In 1844 Charles Sturt set out from the south on an expedition into the centre of Australia. With him he took a whaleboat, so sure was he that they would find an inland sea. Eighteen months and nearly five thousand kilometres later, overcome by dehydration and malnutrition, he struggled back into Adelaide.

It is a little unclear whether Sturt hoped to find a lake, with drinkable water (which would have had practical use for travellers and stock) or if he simply regarded the inland sea as a Great Thing to be discovered, just for the hell of it, an achievement he wished to claim for himself.

Mapping the coastline of Australia some forty years earlier, Flinders wrote that should anyone ‘discover a creek or opening likely to lead to an inland sea or strait’, it was worthy of exploration, since there might be some body of water like Mediterranean; or perhaps the continent was really two islands divided by sea.

The most precise map of Australia’s inland sea was produced by Thomas Maslen, in 1827. A retired East India Company officer living in Yorkshire, he had never set foot in Australia. His map of the country is filled with topographical information which is detailed, reassuring, inviting, and utterly fanciful. Multiple mountain ranges traverse his version of the inland, from north to south, all across the western half of Australia, and these ranges give rise to vast river systems. (This area is, in reality, largely flat and arid.) A waterway so wide it must be an inlet or gulf, rather than a river, begins somewhere near Derby on the northwest coast, and leads east-southeast across the continent, culminating near the corners of Queensland, South Australia and the Northern Territory, in an expanse of water about the size of Tasmania, into which rivers from the eastern side of the country flow.

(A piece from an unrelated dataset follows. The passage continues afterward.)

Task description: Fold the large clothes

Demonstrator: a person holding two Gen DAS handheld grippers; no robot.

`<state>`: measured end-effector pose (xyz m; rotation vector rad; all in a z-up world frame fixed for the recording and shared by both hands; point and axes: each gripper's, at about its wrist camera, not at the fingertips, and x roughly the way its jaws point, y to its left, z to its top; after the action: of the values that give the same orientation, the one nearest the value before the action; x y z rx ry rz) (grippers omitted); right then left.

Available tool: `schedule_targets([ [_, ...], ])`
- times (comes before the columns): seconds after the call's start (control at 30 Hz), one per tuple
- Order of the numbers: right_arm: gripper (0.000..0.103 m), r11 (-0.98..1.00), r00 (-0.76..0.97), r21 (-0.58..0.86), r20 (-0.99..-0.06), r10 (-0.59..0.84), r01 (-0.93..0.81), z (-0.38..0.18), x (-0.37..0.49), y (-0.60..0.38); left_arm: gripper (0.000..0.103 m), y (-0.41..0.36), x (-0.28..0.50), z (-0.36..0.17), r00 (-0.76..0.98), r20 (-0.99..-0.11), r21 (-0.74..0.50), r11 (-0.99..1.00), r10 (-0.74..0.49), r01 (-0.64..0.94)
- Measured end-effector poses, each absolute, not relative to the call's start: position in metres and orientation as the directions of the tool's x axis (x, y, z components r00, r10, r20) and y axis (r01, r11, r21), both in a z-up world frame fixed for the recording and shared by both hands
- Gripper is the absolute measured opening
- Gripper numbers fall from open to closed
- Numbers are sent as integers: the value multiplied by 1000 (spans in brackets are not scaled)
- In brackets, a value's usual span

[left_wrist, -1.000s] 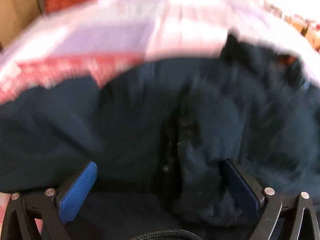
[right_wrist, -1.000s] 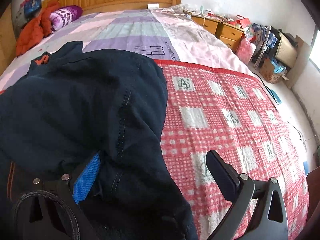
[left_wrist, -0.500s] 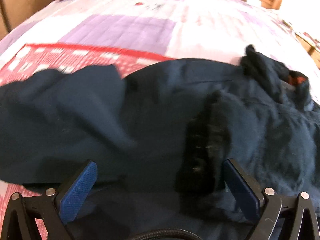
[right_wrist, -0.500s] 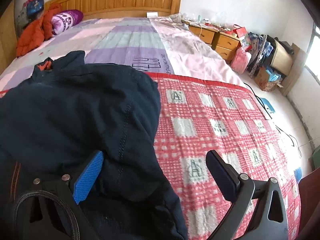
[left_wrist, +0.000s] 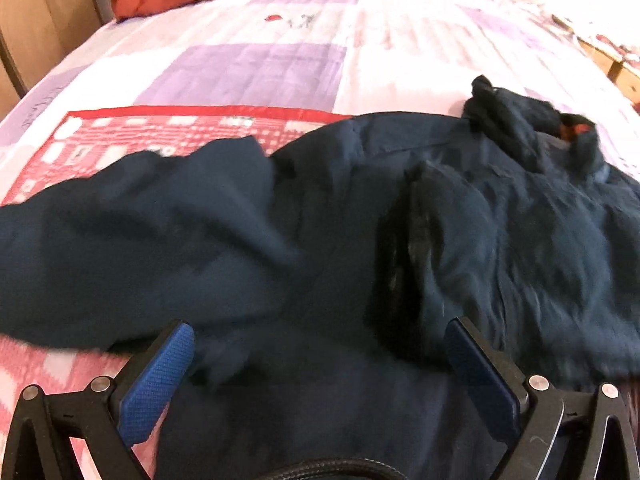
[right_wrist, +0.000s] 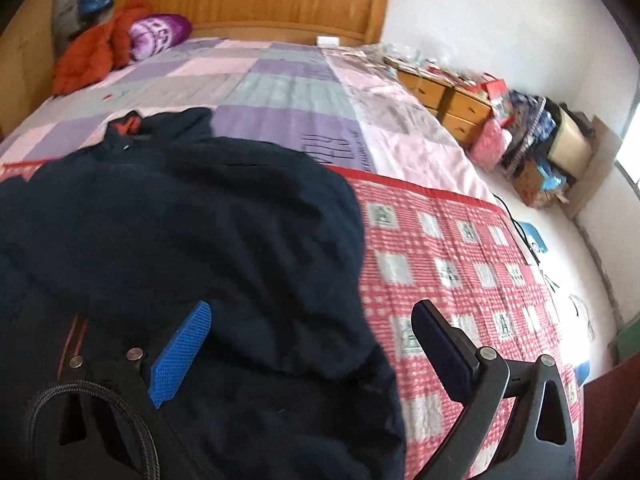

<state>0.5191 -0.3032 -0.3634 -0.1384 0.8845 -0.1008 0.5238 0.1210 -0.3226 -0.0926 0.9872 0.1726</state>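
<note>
A large dark navy jacket (left_wrist: 320, 240) lies rumpled across the bed, its collar with an orange lining (left_wrist: 576, 130) at the far right in the left wrist view. A sleeve (left_wrist: 140, 220) spreads to the left over the red checked blanket (left_wrist: 140, 128). My left gripper (left_wrist: 316, 344) is open just above the jacket's near part, nothing between its blue pads. In the right wrist view the jacket (right_wrist: 180, 220) fills the left half, collar (right_wrist: 128, 126) at the far end. My right gripper (right_wrist: 308, 328) is open over the jacket's right edge.
The bed has a purple and pink quilt (right_wrist: 280, 80) and a wooden headboard (right_wrist: 260, 4). An orange garment (right_wrist: 88, 52) and a purple pillow (right_wrist: 158, 34) lie near the headboard. Wooden nightstands (right_wrist: 452, 100) and cluttered bags (right_wrist: 532, 128) stand on the right, with cables (right_wrist: 520, 224) on the floor.
Both grippers have pulled back and risen from the jacket, so more of the bed shows. The jacket now lies flatter, with its left sleeve spread out. Both stay open.
</note>
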Motion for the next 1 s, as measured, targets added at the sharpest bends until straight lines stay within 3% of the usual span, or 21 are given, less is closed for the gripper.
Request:
schedule_targets([
  [0.3,102,991,653,-130,-752,-91,-11,-340,491,-243,103,139,418,-292,529,-839,-7,969,128,-246],
  [0.63,102,972,667,-141,-745,22,-189,-339,494,-115,103,174,339,-282,513,-845,-8,955,153,-298],
  [1.0,102,948,680,-232,-733,-23,-218,-340,525,-57,103,371,313,-291,493,-844,-210,718,209,-664],
])
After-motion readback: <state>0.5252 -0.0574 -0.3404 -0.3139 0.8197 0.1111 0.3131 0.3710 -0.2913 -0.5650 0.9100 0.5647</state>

Inland Sea of Australia, 1827, Thomas J. Maslen

 

The rivers leading westward tempted European settlers arriving by ship on the eastern coast. Where could they be going?

Sailing with Cook up the east coast of Australia in 1770, Joseph Banks wrote, ‘It is impossible to conceive that such a body of land, as large as Europe, does not produce vast rivers.’

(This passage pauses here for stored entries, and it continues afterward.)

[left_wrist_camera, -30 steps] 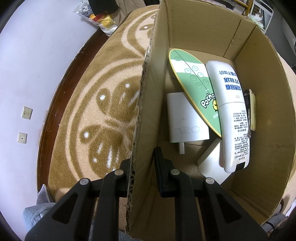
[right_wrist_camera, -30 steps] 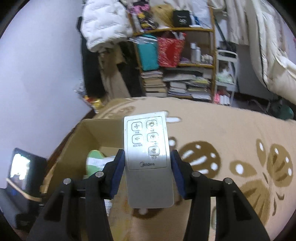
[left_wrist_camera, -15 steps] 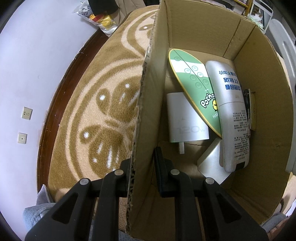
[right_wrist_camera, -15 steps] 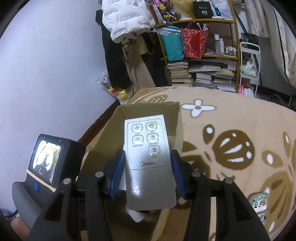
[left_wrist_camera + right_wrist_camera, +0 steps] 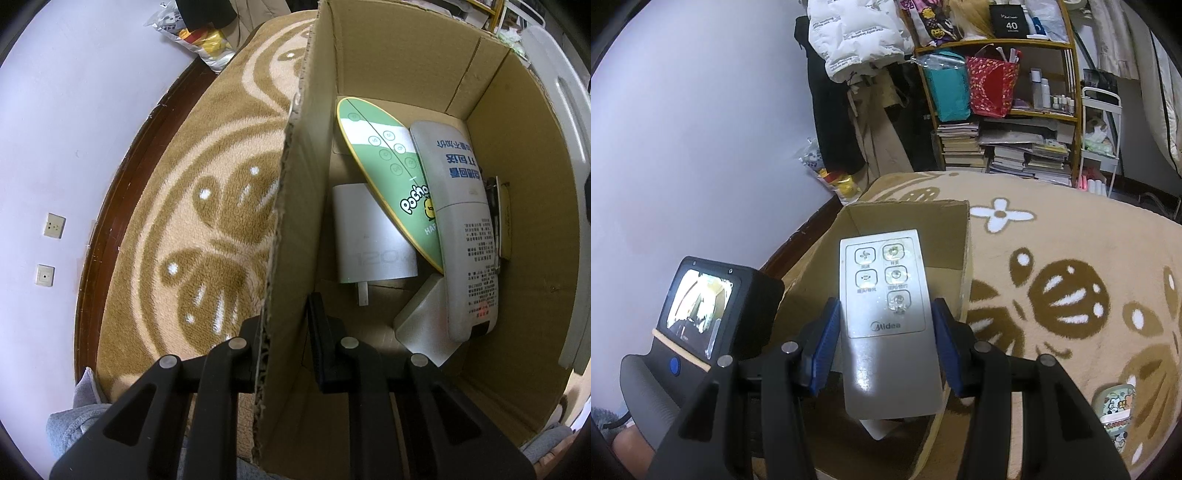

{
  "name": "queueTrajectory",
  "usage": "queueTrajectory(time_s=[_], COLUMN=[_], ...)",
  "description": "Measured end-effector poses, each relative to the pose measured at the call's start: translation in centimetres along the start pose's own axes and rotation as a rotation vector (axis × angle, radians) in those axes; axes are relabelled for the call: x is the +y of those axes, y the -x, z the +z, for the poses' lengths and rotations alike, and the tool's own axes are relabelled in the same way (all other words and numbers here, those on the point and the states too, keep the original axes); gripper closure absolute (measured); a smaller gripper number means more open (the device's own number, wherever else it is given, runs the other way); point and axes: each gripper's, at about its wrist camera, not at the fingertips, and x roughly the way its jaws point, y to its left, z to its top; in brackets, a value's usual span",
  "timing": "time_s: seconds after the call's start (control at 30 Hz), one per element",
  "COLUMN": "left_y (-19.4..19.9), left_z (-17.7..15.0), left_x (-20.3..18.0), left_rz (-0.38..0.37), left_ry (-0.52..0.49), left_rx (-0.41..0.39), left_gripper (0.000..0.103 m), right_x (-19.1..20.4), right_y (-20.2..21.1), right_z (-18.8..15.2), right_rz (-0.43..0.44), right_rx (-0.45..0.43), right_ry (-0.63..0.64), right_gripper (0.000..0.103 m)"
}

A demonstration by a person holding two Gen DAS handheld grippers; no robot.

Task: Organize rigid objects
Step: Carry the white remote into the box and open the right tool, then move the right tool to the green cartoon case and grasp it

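The left claw (image 5: 282, 332) is clamped on the near part of the left wall of the cardboard box (image 5: 524, 229), one finger outside, one inside. The box stands on the patterned carpet (image 5: 192, 206) near its wall-side edge and holds a green remote (image 5: 384, 155) and a white remote (image 5: 465, 236). The right claw (image 5: 884, 343) grips a silver Midea remote (image 5: 886, 295) by its sides, held above the box.

The grey remote (image 5: 890, 325) reads "Midea", the green oval card (image 5: 391, 177) "Pocha", a black bag (image 5: 1010, 22) "40".
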Motion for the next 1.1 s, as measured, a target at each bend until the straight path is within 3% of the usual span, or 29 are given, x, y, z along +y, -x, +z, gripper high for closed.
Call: queueTrajectory(time_s=[0.37, 0.43, 0.5, 0.6, 0.9, 1.1], left_y=[0.1, 0.1, 0.0, 0.0, 0.0, 0.0], left_z=[0.1, 0.0, 0.0, 0.0, 0.0, 0.0], left_x=[0.4, 0.4, 0.5, 0.5, 0.5, 0.2], left_rz=[-0.013, -0.008, -0.008, -0.009, -0.012, -0.002], left_ry=[0.017, 0.013, 0.013, 0.013, 0.016, 0.008], left_rx=[0.003, 0.002, 0.003, 0.004, 0.005, 0.004], left_gripper=[0.087, 0.087, 0.087, 0.087, 0.087, 0.087], right_x=[-1.2, -1.8, -2.4, -3.5, -8.3, -11.7], right_y=[1.7, 1.9, 2.3, 2.8, 2.8, 2.6], right_z=[0.5, 0.7, 0.8, 0.9, -0.4, -2.3], right_rz=[-0.027, -0.051, -0.093, -0.151, -0.316, -0.38], right_rx=[-0.034, -0.035, -0.05, -0.066, 0.012, 0.062], right_ry=[-0.018, -0.015, -0.011, -0.008, -0.072, -0.146], right_gripper=[0.049, 0.039, 0.021, 0.012, 0.01, 0.01])
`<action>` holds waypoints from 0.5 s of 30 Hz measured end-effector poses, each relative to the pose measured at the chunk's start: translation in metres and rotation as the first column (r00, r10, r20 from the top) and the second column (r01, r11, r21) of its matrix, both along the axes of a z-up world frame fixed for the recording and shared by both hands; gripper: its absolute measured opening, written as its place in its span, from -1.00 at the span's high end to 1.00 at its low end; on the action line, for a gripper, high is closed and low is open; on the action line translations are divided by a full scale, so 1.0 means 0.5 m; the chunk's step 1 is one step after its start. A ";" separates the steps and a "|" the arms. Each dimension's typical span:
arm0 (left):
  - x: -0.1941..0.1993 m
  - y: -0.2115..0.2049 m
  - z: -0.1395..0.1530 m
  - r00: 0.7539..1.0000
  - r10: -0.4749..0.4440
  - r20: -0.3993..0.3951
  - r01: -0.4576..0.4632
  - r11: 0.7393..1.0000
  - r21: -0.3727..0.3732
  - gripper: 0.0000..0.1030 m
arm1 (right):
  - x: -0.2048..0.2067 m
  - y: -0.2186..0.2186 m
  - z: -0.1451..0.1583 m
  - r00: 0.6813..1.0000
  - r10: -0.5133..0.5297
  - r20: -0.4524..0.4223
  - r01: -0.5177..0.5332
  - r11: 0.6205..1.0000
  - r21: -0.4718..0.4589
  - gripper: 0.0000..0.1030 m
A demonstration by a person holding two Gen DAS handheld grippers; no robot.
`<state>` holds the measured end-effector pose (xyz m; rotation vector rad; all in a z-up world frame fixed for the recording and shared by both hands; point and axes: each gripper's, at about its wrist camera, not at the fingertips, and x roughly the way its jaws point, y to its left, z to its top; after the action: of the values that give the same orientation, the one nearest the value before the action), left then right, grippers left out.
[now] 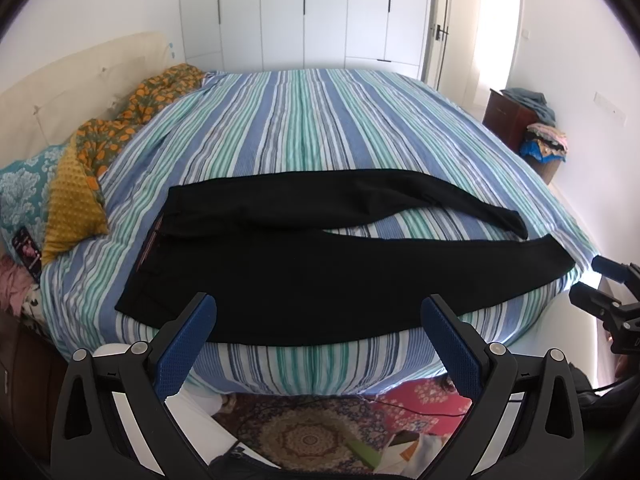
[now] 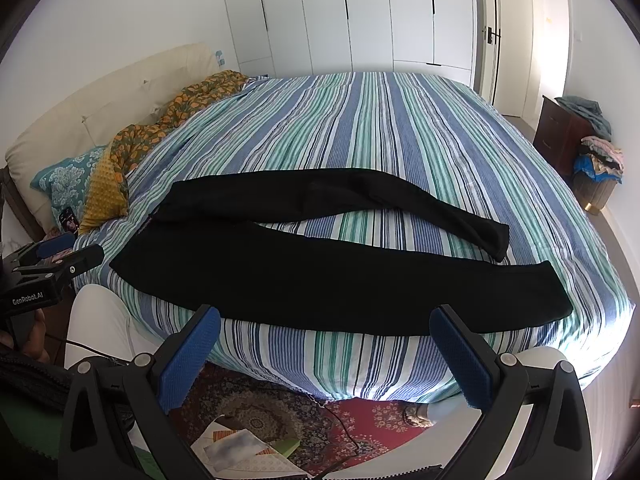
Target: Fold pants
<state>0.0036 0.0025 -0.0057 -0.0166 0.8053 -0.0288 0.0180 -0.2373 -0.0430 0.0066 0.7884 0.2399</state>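
Left gripper (image 1: 318,334) and right gripper (image 2: 325,344): jaws spread wide, empty, held off the near bed edge. Black pants (image 2: 320,264) flat on striped bedspread (image 2: 400,128), waistband left, legs splayed right. Recommended: pinch far leg at cuff (image 2: 498,240) and near the crotch, lay over near leg, align seams. Legible on left gripper body: "GenRobot.AI" (image 2: 28,301).
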 end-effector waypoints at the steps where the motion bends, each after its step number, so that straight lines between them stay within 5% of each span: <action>1: 0.000 0.000 0.000 1.000 0.000 0.000 0.000 1.000 0.000 -0.99 | 0.000 0.000 0.000 1.000 0.000 0.000 0.000 1.000 0.000 -1.00; 15: 0.000 0.000 0.001 1.000 0.000 0.001 0.000 1.000 0.000 -0.99 | 0.001 0.000 -0.003 1.000 0.000 -0.002 0.000 1.000 0.000 -1.00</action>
<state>0.0037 0.0026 -0.0053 -0.0163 0.8040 -0.0285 0.0185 -0.2375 -0.0446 0.0068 0.7900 0.2402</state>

The western flowing waterways in fact go only as far as the Darling River, which turns sharply south, meeting the Murray and flowing into the sea in South Australia in a mouth which is somewhat obscured by delta and shifting sand dunes.

Most European explorers were simply seeking good pastures, with some water: a perfectly pragmatic plan.

 

But, somehow, the search for the inland sea lingers in the Australian psyche. What does it say about us if the vast interior heart of our continent is so empty, so barren, so unsupportive of life?

Tackling the inland, explorers were not met by active dangers – wild animals, dangerous tribes, volcanoes, earthquakes. They were challenged, often killed, by absences, by lack. Striking out for the centre, whole expeditionary parties simply disappeared. Gibson lives on only as the name for the desert, in which, somewhere, he perished from thirst. There also is the mysterious and total disappearance of Leichhardt and his team, the basis for Patrick White’s Voss.

This is, of course, to speak only of the European Australian psyche. Indigenous Australians lived inland perfectly successfully. At about the most northerly point of his journey into the central deserts, Sturt came upon an aboriginal community of several hundred people – well-constructed huts, amid native grain. They took pity upon his party, offered food, water, a comfortable shelter in which to sleep. Young men, who as Sturt acknowledged could never have seen horses before, carried large wooden troughs to ferry the creatures water.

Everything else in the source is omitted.